• **What the task requires**
Through the last line of the material below, starting at the line with "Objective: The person", return every line exactly and only those.

• **Dataset content**
══════════════════════════════

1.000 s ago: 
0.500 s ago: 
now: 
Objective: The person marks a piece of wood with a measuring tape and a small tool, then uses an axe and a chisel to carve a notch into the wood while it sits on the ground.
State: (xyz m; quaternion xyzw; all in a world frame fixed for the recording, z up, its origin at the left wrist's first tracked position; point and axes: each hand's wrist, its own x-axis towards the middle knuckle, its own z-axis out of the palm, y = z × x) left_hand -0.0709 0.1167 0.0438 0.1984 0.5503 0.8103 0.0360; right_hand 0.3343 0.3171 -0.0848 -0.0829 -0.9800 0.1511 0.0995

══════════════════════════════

• **Solution for this exercise**
Objective: The person marks a piece of wood with a measuring tape and a small tool, then uses an axe and a chisel to carve a notch into the wood while it sits on the ground.
State: (xyz m; quaternion xyzw; all in a world frame fixed for the recording, z up, its origin at the left wrist's first tracked position; point and axes: each hand's wrist, its own x-axis towards the middle knuckle, its own z-axis out of the palm, y = z × x) left_hand -0.0709 0.1167 0.0438 0.1984 0.5503 0.8103 0.0360; right_hand 0.3343 0.3171 -0.0848 -0.0829 -0.9800 0.1511 0.0995

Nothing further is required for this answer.